# Cod 4 im Lan Server wird nicht gefunden.



## schlaflos89 (3. Februar 2011)

Hallo liebe Leute,


ich habe ein riesen Problem. Ich möchte morgen Abend mit 3 Freunden eine Lan Party veranstalten mit L4D , Cod 4 und CSS.
Da meine drei Kumpels Win7 haben und ich nur XP , checke ich grad mit dem Laptop meiner Mutter (win7) ob es probleme mit dem systemen untereinander geben könnte.
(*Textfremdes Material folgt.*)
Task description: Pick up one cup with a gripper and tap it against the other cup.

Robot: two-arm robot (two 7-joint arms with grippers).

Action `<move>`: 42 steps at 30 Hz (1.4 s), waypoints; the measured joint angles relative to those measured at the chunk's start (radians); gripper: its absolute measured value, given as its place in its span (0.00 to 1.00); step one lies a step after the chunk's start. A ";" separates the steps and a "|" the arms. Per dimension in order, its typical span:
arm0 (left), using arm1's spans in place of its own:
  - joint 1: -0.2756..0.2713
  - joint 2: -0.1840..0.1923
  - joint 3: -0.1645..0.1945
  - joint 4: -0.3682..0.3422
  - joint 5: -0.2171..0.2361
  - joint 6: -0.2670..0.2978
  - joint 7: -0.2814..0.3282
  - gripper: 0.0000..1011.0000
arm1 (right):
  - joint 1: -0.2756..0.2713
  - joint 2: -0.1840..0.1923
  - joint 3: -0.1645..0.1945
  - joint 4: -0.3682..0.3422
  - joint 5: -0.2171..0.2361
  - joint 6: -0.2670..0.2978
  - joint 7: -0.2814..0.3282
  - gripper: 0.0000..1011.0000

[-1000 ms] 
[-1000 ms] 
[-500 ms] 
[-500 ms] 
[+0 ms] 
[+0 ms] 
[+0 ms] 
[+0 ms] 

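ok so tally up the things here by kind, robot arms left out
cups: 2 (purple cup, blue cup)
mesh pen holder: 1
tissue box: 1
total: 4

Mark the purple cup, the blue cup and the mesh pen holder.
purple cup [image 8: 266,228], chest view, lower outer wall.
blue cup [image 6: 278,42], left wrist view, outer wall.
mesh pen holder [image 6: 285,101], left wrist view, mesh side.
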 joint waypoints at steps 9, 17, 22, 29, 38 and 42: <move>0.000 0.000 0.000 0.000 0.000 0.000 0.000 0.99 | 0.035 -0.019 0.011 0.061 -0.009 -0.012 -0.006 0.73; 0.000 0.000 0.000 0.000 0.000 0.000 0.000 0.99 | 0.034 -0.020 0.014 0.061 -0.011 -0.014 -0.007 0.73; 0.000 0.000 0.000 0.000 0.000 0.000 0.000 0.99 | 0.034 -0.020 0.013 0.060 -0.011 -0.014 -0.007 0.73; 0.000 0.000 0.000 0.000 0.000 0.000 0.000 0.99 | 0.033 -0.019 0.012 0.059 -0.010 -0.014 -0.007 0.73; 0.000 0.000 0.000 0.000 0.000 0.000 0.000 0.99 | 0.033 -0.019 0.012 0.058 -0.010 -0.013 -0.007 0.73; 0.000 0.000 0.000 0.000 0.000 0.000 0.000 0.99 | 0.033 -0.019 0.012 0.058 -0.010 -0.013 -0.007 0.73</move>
Nachdem ich gestern abend und heute morgen es endlich hinbekommen habe, dass win7 und xp sich gegenseitig anpingen, aufeinander zugreifen können
und sich in der gleichen arbeitsgruppe befinden msheimnetz, versuche ich nun die lan spiele im lan lauffähig zu bekommen. l4d funzt ohne probleme, jeder der beiden rechner kann den server machen und der jeweils andere joinen...

bei cod4 funzt das leider überhaupt nicht, wenn einer der beiden rechner den server stellt, wird dieser beim anderen nicht angezeigt. es sind zwei originale versionen, habe die andere version vom kumpel, der morgen auch dabei sein wird, aus testzwecken. liegt das am spiel oder doch am netzwerk?
ich wollte dedizierte server verhinden, und habe den menüpunkt daher auf nein eingestellt. es funzt trotzdem nicht. habe schon eifrig gegoogelt, aber es hat nichts geholfen. achja punkbuster ist natürlkich auch aus.

zu den netzwerkeinstellungen:

ips habe ich manuell zugewiesen
beide in der gleichen arbeitsgruppe
firewalls aus
jeder kann den anderen sehen und auf die jeweiligen daten zugreifen

was mich wundert ist, dass l4d läuft aber cod4 nicht, daher müsste es ja am spiel liegen, achja patchversion ist die aktuellste...

liebe grüße und danke für eure hilfe 

Sörn


----------



## schlaflos89 (3. Februar 2011)

habe das problem selbst gelöst, man muss nur den server per ip als favoriten hinzufügen.

Sörn


----------



## Herbboy (3. Februar 2011)

vlt. war auch noch zusätzlich irgendein Filter miteingestellt, zB "keine leeren Server anzeigen" ?

Bei mir hab ich jedenfalls den Server immer auch zwischen XP und Vista ganz normal in der Liste der LAN-Server finden können.


----------